Mme Barber a d'abord raconté comment elle et sa collègue Lorna McLean, de la faculté d'éducation de l'Université d'Ottawa, en sont venues à collaborer dans leur étude des domestiques d'ascendance irlandaise. Mme McLean, à la suite de recherches sur le système de droit criminel au 19e siècle, avait découvert que plusieurs domestiques avaient été incarcérées en Ontario au cours de cette période, la plupart d'entre elles étant d'ascendance irlandaise. Mme McLean demanda donc à Mme Barber, experte reconnue sur les domestiques immigrantes, de collaborer avec elle. Les deux femmes ont préparé ensemble un article qui paraîtra dans le livre Sisters or Strangers. 2 Ce sera la suite de Looking into My Sister’s Eyes, l'un des premiers examens de l'histoire des immigrantes canadiennes, publié en 1986. 3
Marilyn Barber a expliqué qu'au 19e siècle, les domestiques féminines étaient en forte demande. Les immigrantes sans formation pouvaient donc facilement obtenir un emploi dans les foyers ontariens. La majorité des domestiques du 19e siècle étaient arrivées d'Irlande par migration familiale ou régionale ou envoyées par les hospices irlandais. Mme Barber a fait remarquer que malgré leur rôle important dans les foyers ontariens au 19e siècle, on ne sait que très peu de choses sur ces femmes, car elles ont laissé très peu de lettres, journaux intimes ou mémoires nous relatant leurs réflexions, sentiments, espoirs ou craintes. Les meilleures sources d'information sur les domestiques d'origine irlandaise du 19e siècle sont les dossiers des gouvernements, des tribunaux, des asiles et des agences de secours ou de réforme.
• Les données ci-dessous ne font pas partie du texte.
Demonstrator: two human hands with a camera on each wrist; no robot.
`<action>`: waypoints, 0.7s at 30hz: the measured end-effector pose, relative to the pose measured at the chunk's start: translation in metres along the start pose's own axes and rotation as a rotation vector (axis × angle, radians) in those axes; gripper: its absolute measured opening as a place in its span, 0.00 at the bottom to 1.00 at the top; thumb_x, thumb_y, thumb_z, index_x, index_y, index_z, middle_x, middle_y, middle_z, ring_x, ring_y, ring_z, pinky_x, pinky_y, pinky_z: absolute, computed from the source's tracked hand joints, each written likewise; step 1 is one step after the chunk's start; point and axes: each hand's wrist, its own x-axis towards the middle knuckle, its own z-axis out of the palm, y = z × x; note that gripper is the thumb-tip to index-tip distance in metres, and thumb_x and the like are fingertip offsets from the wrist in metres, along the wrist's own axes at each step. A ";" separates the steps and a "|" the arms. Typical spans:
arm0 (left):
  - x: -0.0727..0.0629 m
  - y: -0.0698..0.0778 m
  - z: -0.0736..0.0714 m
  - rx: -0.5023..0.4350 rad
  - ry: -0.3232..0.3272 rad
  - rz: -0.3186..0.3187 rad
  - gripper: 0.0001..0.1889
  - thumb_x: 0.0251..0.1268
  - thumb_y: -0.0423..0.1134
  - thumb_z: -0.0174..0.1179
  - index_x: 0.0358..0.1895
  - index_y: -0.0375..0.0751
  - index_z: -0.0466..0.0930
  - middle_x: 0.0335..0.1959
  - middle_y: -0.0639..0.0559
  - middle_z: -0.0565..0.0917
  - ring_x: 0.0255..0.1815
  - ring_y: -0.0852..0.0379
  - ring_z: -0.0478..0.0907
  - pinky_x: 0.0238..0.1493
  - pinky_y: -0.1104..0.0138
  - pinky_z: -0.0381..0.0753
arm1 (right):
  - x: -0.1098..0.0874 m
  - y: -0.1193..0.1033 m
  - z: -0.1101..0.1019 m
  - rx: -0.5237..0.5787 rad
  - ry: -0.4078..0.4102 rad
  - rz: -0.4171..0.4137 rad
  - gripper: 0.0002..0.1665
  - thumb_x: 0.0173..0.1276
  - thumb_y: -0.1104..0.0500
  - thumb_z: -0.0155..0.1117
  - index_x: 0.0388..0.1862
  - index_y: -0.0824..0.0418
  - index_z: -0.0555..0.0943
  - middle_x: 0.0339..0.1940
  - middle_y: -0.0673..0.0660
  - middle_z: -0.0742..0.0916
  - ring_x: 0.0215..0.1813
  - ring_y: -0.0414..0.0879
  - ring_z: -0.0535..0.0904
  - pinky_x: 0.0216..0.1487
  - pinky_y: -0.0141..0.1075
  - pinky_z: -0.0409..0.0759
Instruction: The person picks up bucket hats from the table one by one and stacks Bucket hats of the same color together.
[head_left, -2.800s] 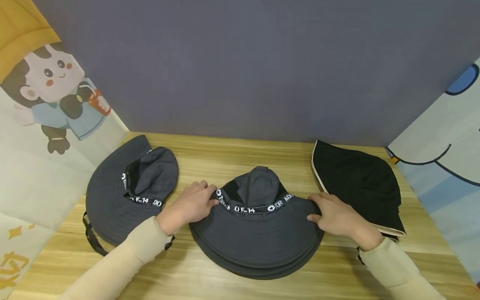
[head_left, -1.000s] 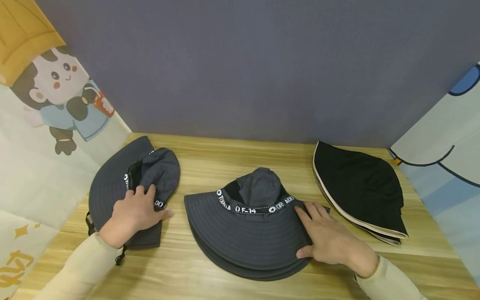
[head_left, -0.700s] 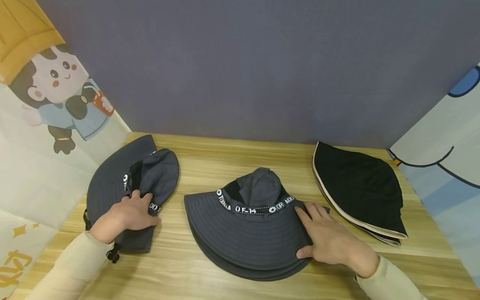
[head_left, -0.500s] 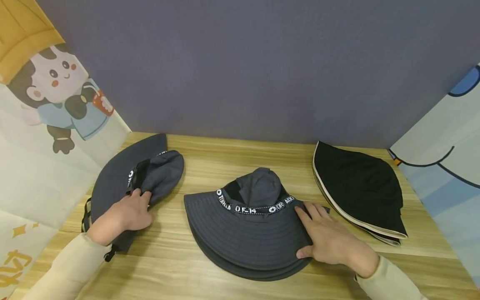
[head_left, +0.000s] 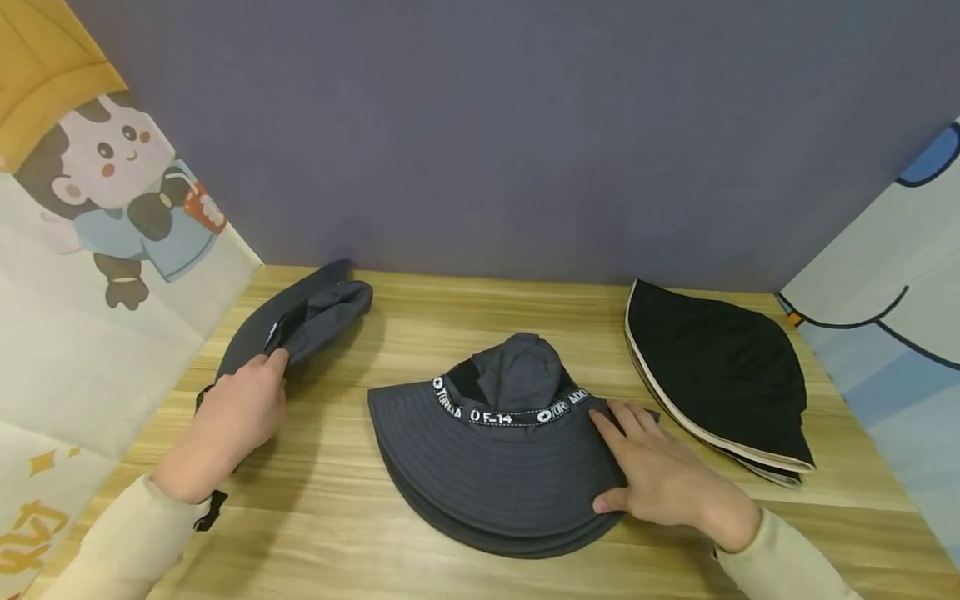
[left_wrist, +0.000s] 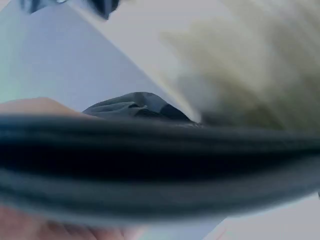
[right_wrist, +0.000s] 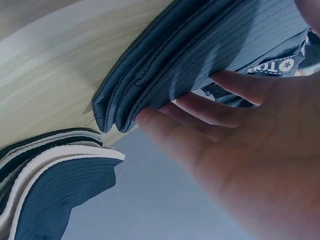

Marilyn Barber a décrit la vie monotone qui était souvent le lot de ces femmes. Elles effectuaient des travaux essentiels au foyer en plus d'être un symbole de statut social pour leur employeur. Même si les conditions variaient selon les employeurs et l'environnement, rural ou urbain, les domestiques d'ascendance irlandaise travaillaient souvent dans l'isolement, et le traitement reçu dans les foyers où elles vivaient ne faisait que confirmer leur statut social inférieur.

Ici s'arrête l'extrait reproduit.